Source records:
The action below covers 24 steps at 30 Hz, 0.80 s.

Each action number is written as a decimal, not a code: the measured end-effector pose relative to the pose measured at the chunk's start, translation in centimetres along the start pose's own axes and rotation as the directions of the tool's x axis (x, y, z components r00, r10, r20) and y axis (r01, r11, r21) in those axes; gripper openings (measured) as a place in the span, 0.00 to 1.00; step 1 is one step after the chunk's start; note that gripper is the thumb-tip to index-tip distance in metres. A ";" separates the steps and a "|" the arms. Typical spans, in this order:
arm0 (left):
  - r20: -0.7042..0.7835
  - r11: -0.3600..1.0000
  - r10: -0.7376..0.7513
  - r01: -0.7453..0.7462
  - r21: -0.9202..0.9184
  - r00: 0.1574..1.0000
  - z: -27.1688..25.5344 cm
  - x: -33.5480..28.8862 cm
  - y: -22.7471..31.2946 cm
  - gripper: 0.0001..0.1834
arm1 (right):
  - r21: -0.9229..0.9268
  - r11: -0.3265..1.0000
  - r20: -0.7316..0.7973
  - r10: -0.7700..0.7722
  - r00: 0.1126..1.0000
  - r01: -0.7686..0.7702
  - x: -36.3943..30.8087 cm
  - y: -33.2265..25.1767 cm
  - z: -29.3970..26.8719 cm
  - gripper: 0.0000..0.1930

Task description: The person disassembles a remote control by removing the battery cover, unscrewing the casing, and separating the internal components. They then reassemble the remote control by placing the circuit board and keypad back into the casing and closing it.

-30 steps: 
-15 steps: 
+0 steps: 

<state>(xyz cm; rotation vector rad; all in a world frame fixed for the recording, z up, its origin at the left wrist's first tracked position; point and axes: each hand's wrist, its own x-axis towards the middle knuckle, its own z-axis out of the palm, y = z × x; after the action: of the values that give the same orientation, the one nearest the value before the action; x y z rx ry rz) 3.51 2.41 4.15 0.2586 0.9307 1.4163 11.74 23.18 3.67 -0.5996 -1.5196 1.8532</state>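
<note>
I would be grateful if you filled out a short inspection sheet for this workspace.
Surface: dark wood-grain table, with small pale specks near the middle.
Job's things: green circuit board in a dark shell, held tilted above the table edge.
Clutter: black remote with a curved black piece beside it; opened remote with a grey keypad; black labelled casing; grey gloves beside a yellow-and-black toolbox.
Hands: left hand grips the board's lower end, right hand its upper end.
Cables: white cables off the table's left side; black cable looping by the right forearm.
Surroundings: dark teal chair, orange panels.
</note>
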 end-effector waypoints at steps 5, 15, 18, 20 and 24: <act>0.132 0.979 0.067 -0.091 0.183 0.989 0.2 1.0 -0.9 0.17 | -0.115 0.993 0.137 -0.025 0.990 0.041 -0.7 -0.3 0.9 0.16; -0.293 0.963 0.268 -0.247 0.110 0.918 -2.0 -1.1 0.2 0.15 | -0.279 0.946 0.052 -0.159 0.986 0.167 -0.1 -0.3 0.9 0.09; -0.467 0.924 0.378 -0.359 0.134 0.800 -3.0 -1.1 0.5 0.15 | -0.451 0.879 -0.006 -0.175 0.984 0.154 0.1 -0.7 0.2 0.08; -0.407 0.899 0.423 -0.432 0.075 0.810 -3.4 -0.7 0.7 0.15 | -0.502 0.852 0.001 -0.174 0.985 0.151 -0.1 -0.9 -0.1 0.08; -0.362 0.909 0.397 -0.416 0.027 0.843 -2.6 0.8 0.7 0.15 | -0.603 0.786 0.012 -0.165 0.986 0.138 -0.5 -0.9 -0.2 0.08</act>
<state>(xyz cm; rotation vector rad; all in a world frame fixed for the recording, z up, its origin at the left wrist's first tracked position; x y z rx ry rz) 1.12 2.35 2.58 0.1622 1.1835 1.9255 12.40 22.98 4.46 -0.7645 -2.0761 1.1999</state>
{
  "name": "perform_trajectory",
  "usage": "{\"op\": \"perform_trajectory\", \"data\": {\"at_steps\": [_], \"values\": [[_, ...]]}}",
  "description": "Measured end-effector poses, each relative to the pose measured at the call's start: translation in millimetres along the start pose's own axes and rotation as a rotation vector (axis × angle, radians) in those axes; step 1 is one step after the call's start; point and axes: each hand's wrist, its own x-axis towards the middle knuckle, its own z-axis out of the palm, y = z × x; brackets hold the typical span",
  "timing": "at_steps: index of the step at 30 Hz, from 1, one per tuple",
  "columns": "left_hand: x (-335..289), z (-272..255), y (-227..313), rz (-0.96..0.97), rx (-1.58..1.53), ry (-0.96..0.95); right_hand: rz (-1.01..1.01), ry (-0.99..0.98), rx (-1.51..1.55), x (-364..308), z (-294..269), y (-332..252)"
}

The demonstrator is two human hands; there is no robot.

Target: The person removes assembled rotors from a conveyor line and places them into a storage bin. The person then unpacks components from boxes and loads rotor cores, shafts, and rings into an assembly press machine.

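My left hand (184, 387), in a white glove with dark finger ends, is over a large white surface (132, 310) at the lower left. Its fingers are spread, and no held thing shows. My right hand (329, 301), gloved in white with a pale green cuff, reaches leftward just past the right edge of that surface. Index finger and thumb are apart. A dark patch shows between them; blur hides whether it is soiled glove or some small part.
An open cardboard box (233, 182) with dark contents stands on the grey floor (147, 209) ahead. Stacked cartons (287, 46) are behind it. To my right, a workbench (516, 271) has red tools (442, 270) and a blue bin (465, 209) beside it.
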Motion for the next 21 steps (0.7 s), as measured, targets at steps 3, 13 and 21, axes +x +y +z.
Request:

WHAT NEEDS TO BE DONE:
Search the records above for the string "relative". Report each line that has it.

SOLUTION BELOW:
Each action number is written as a decimal, not a code: the measured end-effector pose relative to the pose measured at the chunk's start, translation in centimetres along the start pose's own axes and rotation as the directions of the tool's x axis (x, y, z components r00, r10, r20) and y axis (r01, r11, r21) in those axes; gripper openings (measured) as a place in the span, 0.00 to 1.00; step 1 is one step after the chunk's start; note that gripper is the thumb-tip to index-tip distance in metres. A ";" separates the steps and a "|" the arms. Typical spans, in this order:
  "description": "Measured end-effector poses, each relative to the pose measured at the call's start: translation in millimetres along the start pose's own axes and rotation as a rotation vector (axis × angle, radians) in those axes; step 1 is one step after the call's start; point and axes: each hand's wrist, its own x-axis towards the middle knuckle, its own z-axis out of the palm, y = z × x; brackets hold the typical span",

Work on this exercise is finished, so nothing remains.